Flag	Type	Default	Description
ref_groups	path	null	Grouped references text file, one line per reference. Mandatory only when a pre-built index is supplied to --themisto_index.

---

mGEMS options

Flag	Type	Default	Description
get_assignments	boolean	false	Output the read assignment table used by mGEMS for binning.
min_abundance	float	0.0001	Only bin reads for groups that have a relative abundance higher than this value.

---

Dependencies

• Nextflow $\ge$ 22.03.0, $\lt$ 26.04.0
• sylph and sylph-tax databases for GTDB.
• All other dependencies are containerised in publicly available docker images.

Software versions

The current version of the pipeline uses the following software dependencies:

Software	Version	Image URL
themisto	3.2.2	quay.io/sangerpathogens/themisto:3.2.2
mSWEEP	2.2.1	quay.io/biocontainers/msweep:2.2.1--h503566f_1
mGEMS	1.3.3	quay.io/biocontainers/mgems:1.3.3--h13024bc_2
PopPUNK	2.7.8	quay.io/biocontainers/poppunk:2.7.8--py310h4d0eb5b_0
sylph	0.8.1	quay.io/biocontainers/sylph:0.9.0
pp-sketchlib	2.1.5	quay.io/sangerpathogens/pp-sketchlib-python:2.1.5-c1
python-igraph	1.0.0	quay.io/sangerpathogens/pp-sketchlib-python:2.1.5-c1

Customise Temporary Storage

The --temp_dir option is available to customise temporary storage location if necessary.

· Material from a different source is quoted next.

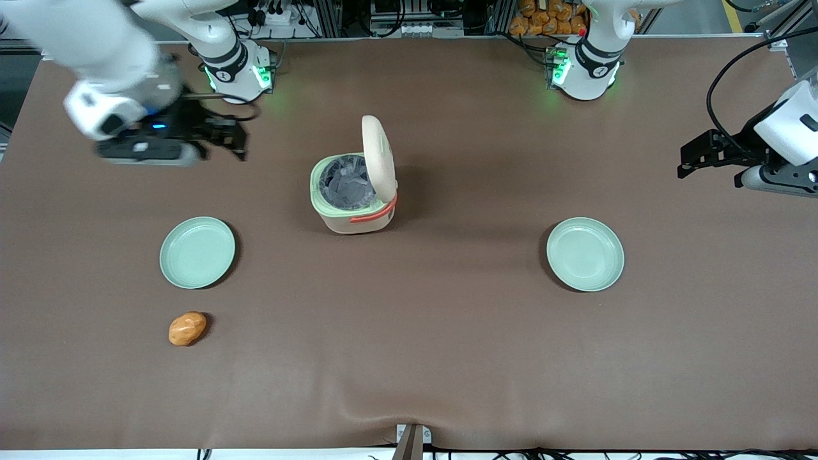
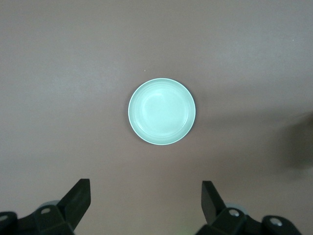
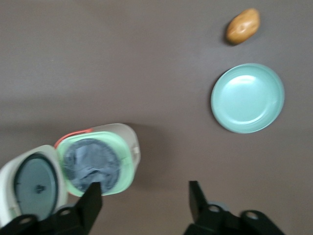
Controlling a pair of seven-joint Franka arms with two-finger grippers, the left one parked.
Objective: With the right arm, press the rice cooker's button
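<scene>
Rice cooker (image 1: 353, 191) stands lid-up before you (pot showing); your gripper (image 3: 145, 201) hovers apart-fingered, toward the working arm's end.

Even overhead light falls on the brown counter (image 1: 447, 358), leaving short, soft shadows beside the rice cooker (image 1: 353, 191) and both plates. The right arm (image 1: 96, 70) and its claw (image 1: 233, 137), raised well apart from the cooker, smear with motion blur. The right wrist view is slightly soft.
</scene>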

Themisto pseudoalignment requires temporary storage and requires that is on the same filesystem as the process is run. By default this pipeline uses node-local /tmp which is safe for both HPC and non-HPC as long as /tmp is available and writable (usually true).

GPU Acceleration

This current version is not yet GPU enabled. Watch this space!